Aim of the task:
The entries are given below. Output each one unchanged.

Entries provided Block Start

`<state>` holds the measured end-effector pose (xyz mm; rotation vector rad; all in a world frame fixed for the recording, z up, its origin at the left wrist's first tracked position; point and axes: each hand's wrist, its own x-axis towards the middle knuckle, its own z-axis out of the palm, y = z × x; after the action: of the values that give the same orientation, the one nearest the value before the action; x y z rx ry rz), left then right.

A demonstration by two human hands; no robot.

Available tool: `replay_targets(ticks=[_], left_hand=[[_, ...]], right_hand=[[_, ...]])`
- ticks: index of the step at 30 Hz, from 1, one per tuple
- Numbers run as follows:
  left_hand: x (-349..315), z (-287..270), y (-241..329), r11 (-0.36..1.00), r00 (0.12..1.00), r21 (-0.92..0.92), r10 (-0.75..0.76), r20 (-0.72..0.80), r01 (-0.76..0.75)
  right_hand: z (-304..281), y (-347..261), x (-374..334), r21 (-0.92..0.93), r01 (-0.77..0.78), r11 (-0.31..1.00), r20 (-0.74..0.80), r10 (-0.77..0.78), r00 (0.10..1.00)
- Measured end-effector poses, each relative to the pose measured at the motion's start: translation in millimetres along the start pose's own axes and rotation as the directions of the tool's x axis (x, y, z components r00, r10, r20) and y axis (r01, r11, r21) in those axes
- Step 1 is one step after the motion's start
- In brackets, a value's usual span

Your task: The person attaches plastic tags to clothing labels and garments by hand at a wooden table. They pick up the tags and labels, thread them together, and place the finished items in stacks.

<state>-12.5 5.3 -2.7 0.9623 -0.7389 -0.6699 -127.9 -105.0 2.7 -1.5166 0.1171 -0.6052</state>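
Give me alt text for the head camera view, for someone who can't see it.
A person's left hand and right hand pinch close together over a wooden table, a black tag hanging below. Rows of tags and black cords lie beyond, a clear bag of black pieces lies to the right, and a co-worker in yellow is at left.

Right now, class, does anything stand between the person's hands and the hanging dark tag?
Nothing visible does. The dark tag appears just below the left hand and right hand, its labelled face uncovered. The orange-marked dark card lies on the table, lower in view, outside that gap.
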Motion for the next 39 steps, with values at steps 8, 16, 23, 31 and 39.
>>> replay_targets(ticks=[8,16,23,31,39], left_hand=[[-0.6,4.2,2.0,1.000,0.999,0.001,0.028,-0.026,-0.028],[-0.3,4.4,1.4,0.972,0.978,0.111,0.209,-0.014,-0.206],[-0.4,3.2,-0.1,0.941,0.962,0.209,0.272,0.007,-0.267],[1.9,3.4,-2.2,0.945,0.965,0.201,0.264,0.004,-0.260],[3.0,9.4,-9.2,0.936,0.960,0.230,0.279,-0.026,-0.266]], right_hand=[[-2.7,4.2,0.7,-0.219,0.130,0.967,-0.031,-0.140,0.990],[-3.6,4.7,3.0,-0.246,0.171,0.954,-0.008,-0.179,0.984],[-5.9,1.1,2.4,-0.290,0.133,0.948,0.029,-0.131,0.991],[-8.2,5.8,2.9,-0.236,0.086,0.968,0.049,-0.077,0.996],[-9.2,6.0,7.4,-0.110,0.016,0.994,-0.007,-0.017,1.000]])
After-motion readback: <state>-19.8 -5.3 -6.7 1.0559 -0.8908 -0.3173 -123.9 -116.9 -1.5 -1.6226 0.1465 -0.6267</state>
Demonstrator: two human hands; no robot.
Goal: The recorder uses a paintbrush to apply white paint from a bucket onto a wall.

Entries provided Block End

Solution to this problem:
`<state>` holds the measured end-effector pose (xyz mm; rotation vector rad; all in a world frame fixed for the recording, z up, its origin at the left wrist's first tracked position; point and axes: each hand's wrist, its own x-axis towards the middle knuckle, its own z-axis out of the palm, y = z × x; after the action: of the values that give the same orientation, the one nearest the value before the action; x y z rx ry rz), left then right.

A demonstration by two human hands; no robot.

Available tool: `replay_targets(ticks=[_], left_hand=[[_, ...]], right_hand=[[_, ...]])`
- ticks: index of the step at 30 Hz, from 1, one per tuple
- Numbers run as follows:
  left_hand: x (-349..315), z (-287..270), y (-241..329), r11 (-0.36..1.00), r00 (0.12..1.00), r21 (-0.92..0.92), r10 (-0.75..0.76), r20 (-0.72..0.80), r01 (-0.76..0.75)
  right_hand: z (-304..281), y (-347..261), x (-374..334), r21 (-0.92..0.93), r01 (-0.77..0.78), r11 (-0.31..1.00), r20 (-0.74..0.80), r10 (-0.77..0.78), r00 (0.10..1.00)
- Measured end-effector poses, each relative to the pose measured at the motion's start: translation in millimetres along the start pose's own axes and rotation as the directions of the tool's x axis (x, y, z components r00, r10, r20) and y axis (r01, r11, r21) in those axes
- Step 1 is one step after the motion's start
- In brackets, a value's usual span

Your task: The person attaches plastic tags to clothing labels and garments by hand at a wooden table. They pick up the tags and labels, thread them together, and place the finished items in stacks.

<state>-12.5 5.3 -2.7 0.9623 -0.7389 -0.6699 -127.9 -105.0 2.7 -1.5166 0.1171 -0.6052</state>
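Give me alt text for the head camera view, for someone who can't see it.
A person's left hand and right hand pinch close together over a wooden table, a black tag hanging below. Rows of tags and black cords lie beyond, a clear bag of black pieces lies to the right, and a co-worker in yellow is at left.

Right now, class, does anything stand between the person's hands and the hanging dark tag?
Nothing visible does. The dark tag appears just below the left hand and right hand, its labelled face uncovered. The orange-marked dark card lies on the table, lower in view, outside that gap.
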Motion for the next 39 steps, with values at steps 8, 16, 23, 31 and 39.
>>> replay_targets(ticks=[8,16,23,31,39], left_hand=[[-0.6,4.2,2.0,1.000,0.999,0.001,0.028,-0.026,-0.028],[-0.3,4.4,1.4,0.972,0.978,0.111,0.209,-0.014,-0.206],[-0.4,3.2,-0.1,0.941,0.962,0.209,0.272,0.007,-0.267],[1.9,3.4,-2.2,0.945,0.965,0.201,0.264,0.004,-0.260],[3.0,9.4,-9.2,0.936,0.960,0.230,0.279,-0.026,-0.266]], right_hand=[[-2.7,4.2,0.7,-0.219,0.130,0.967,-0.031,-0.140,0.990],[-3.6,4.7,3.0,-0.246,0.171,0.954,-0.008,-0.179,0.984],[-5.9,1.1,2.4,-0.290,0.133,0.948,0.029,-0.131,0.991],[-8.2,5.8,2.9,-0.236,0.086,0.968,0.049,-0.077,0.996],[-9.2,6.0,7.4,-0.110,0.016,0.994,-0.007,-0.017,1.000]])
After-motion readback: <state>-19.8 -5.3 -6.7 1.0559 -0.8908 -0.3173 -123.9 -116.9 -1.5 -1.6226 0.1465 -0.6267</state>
Demonstrator: two human hands; no robot.
Goal: The recorder uses a paintbrush to apply white paint from a bucket onto a wall.

As written, the answer is complete.